The default should be full-refresh. Make a model incremental only when (a) the build cost is genuinely material, (b) the late-data semantics are well-defined, and (c) the team has a runbook for backfills. Everything else — including most fact tables under ten million rows — is cheaper to rebuild than to maintain incrementally. If your warehouse compute bill is the bottleneck, the answer is usually a smaller mart graph, not more incrementality.
5. Ref-graph spaghetti
dbt ls --select +fct_revenue returns 87 models. The DAG visualization looks like a hairball. Staging models reference other staging models. Marts reach across domains to grab a column from a sibling mart. A schema change in a single source table touches a quarter of the project.
The fix is layer discipline. Staging is a one-to-one rename and typing layer over sources, full stop — no joins, no business logic, no inter-staging references. Intermediate is where joins and grain shifts happen, scoped to a single domain. Marts publish. Cross-domain reuse goes through marts, not laterally through intermediates. We enforce this with a dbt-project-evaluator configuration that fails CI on layer violations, plus a graph-complexity budget (max fan-out per model, max depth from source).
6. Inconsistent surrogate-key strategy
Half the marts use dbt_utils.generate_surrogate_key(['col_a', 'col_b']).

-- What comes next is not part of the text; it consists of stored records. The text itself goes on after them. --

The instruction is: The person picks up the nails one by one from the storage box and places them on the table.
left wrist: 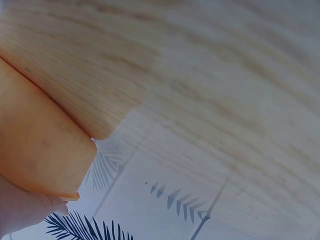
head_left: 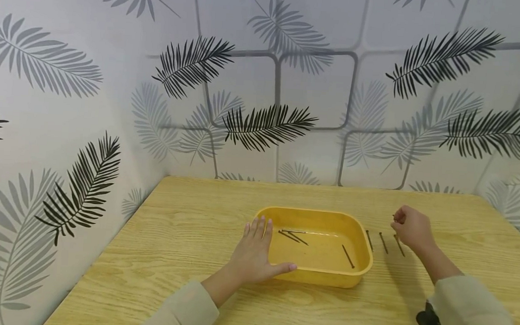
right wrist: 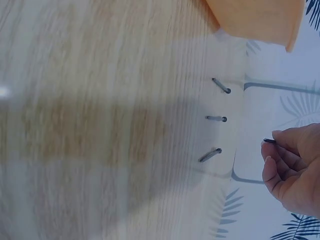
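My left hand (head_left: 254, 259) rests on the left end of a yellow plastic tray (head_left: 321, 253), fingers straight and spread over its rim, thumb along the front edge. Several dark nails (head_left: 347, 256) lie on the tray's floor, most toward the left. To the right of the tray, three more nails (head_left: 383, 243) lie in a row on the table. Above and just beyond them is my right hand (head_left: 414, 229), fingers curled. In the right wrist view its thumb and fingertips pinch a nail (right wrist: 270, 141), of which only a short dark end shows.
The wood-grain table (head_left: 184, 227) runs back to a wall (head_left: 309, 160) with leaf-patterned covering. A dark object (head_left: 429, 322) shows under the right sleeve, apparently worn at the wrist. A second wall (head_left: 55, 145) borders the table's left side.
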The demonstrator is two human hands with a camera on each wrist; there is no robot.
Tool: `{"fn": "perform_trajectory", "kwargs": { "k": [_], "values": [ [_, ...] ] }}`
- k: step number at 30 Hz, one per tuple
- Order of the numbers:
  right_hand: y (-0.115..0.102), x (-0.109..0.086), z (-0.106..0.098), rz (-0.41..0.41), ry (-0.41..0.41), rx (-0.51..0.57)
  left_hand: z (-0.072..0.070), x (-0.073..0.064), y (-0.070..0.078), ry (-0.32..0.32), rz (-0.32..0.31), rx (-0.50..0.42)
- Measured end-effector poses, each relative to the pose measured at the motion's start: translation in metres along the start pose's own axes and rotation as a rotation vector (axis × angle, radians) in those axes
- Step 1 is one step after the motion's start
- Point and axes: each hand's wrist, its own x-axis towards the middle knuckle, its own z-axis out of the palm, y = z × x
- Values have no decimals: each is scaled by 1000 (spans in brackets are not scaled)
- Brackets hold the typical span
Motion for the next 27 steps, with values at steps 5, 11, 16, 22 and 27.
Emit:
{"fn": "perform_trajectory", "kwargs": {
  "k": [5,11,16,22,27],
  "values": [
    [3,-3,-2,-5,-1,-20,0,0,0,-5,-5,-1],
    [10,-4,-2,-16,-1,-29,0,0,0,1,0,-3],
    [16,-4,-2,-8,-18,-37,1,0,0,10,2,1],
    [24,-6,-1,15,-66,-44,1,0,-1,13,2,8],
    [32,-8,0,25,-86,-70,0,0,0,10,3,9]
  ]
}}
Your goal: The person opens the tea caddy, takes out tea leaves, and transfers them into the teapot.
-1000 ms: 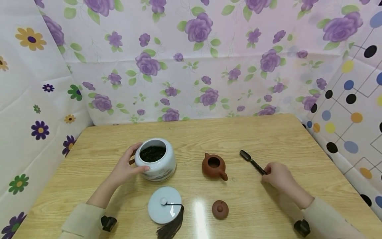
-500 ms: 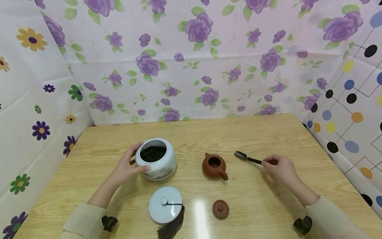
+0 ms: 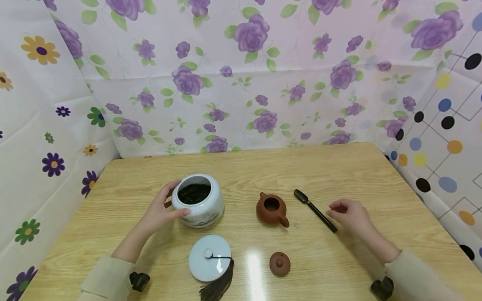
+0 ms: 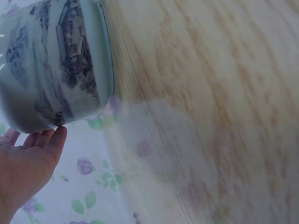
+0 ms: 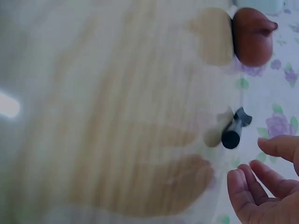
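My left hand (image 3: 160, 213) holds a white porcelain tea jar (image 3: 203, 214) by its side, thumb at the front and fingers behind. Dark tea leaves (image 3: 193, 193) lie inside the uncovered jar. In the left wrist view, fingertips (image 4: 57, 140) touch the jar (image 4: 51, 65), which bears a painted landscape. A dark tea scoop (image 3: 318, 213) lies slanted on the table, its bowl end pointing away. Just right of it, my right hand (image 3: 352, 217) hovers with loosely bent fingers, holding nothing. The right wrist view shows a gap between that hand (image 5: 268, 186) and the scoop (image 5: 232, 134).
A brown clay teapot (image 3: 269, 215) without its lid stands between jar and scoop. Its small lid (image 3: 280, 264) lies nearer me. Left of that lies the pale jar lid (image 3: 206, 265) with a dark tassel (image 3: 219, 284). Flowered cloth (image 3: 241, 104) hangs behind the table (image 3: 241, 167).
My right hand turned the scoop's handle, lifting it slightly, then let it go; the scoop now lies on the table, closer to the teapot. The left hand stays on the jar.
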### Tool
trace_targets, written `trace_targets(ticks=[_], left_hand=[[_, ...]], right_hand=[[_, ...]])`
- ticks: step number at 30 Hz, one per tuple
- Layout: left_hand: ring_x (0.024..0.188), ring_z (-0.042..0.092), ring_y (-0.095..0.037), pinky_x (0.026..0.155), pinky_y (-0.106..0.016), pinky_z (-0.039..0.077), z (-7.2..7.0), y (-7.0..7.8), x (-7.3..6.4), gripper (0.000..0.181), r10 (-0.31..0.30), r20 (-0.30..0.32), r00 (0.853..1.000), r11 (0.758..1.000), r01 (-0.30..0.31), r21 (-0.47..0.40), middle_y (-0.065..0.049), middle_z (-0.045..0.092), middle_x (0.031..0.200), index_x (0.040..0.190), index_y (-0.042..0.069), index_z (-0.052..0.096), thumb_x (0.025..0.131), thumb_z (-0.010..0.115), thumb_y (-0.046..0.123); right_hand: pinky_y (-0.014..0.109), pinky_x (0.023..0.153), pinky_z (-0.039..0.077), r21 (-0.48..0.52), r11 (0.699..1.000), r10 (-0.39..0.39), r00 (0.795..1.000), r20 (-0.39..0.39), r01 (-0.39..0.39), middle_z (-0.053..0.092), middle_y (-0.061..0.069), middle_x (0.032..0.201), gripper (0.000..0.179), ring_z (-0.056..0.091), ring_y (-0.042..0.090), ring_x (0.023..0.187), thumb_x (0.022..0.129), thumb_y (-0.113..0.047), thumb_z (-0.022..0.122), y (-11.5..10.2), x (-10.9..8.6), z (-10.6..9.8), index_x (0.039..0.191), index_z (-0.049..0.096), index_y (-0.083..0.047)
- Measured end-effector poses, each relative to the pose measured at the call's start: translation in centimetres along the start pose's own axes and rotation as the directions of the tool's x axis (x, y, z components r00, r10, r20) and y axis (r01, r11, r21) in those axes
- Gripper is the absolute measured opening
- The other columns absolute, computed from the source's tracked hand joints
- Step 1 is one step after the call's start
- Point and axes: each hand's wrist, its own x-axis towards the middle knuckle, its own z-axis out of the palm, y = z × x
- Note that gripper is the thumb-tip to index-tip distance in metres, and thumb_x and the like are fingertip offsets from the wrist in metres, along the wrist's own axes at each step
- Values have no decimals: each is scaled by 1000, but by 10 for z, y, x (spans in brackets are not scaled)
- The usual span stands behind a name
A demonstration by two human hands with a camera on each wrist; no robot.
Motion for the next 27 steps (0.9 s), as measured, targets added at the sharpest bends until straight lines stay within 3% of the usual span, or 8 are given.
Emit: trace_targets(ticks=[9, 17, 22, 27], left_hand=[[128, 37, -34, 103, -57, 38, 0, 0, -1, 83, 1, -1, 1000, 1000, -1, -2, -22, 39, 141, 145, -1, 28, 78, 76, 4], [128, 37, -35, 103, -58, 38, 0, -2, 0, 83, 5, 0, 1000, 1000, -5, -2, -22, 39, 141, 145, -1, 28, 78, 76, 4], [128, 38, -33, 103, -55, 39, 1, -4, 2, 83, 9, -2, 1000, 1000, -9, -8, -22, 41, 140, 145, -2, 29, 78, 77, 3], [127, 38, -34, 103, -56, 38, 0, -4, 1, 82, 14, -1, 1000, 1000, -14, -14, -23, 41, 139, 145, -2, 29, 78, 77, 3]], right_hand=[[33, 66, 51, -81, 996, -27, 997, 76, 34, 66, 11, 89, 40, 60, 21, 80, 77, -20, 79, -8, -2, 9, 102, 65, 7], [25, 52, 43, -116, 993, -15, 998, 63, 22, 60, 5, 73, 17, 51, 14, 65, 77, -8, 73, -9, -2, 15, 86, 65, 4], [26, 54, 45, -70, 997, 18, 999, 31, -16, 64, 8, 76, 18, 54, 14, 65, 80, -6, 66, -11, -2, 13, 92, 67, 7], [27, 56, 51, 38, 998, 41, 999, 2, -41, 68, 14, 88, 23, 60, 15, 69, 87, -9, 61, -13, 0, 6, 103, 67, 6]])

The other half use MD5(CONCAT(...)) written by hand four years ago, with subtly different NULL handling. A new analyst joins two of these models and gets a 0.3 percent join miss because the conventions disagree on how NULLs and casts behave. The miss is small enough to escape the not-null tests, large enough to corrupt cohort metrics.
Surrogate-key generation needs to be a single, project-wide convention, applied without exception. Pick one — we default to dbt_utils.generate_surrogate_key with explicit pre-cast macros for non-string columns — document it in the project README, and lint for it. Any handwritten hash in the codebase is a finding. The cost of this discipline is low. The cost of finding out two years in that your customer dimension has been silently dropping the 0.3 percent of rows where email IS NULL is enormous.
Pattern behind the patterns
These six are different surfaces of the same underlying failure: dbt’s flexibility lets teams encode local convenience that becomes a global constraint. The work of an analytics engineering function is to keep that local-to-global pressure visible — through layer rules, contracts, key conventions, and a test suite that pages — so the project compounds rather than accretes. We have yet to find a shortcut.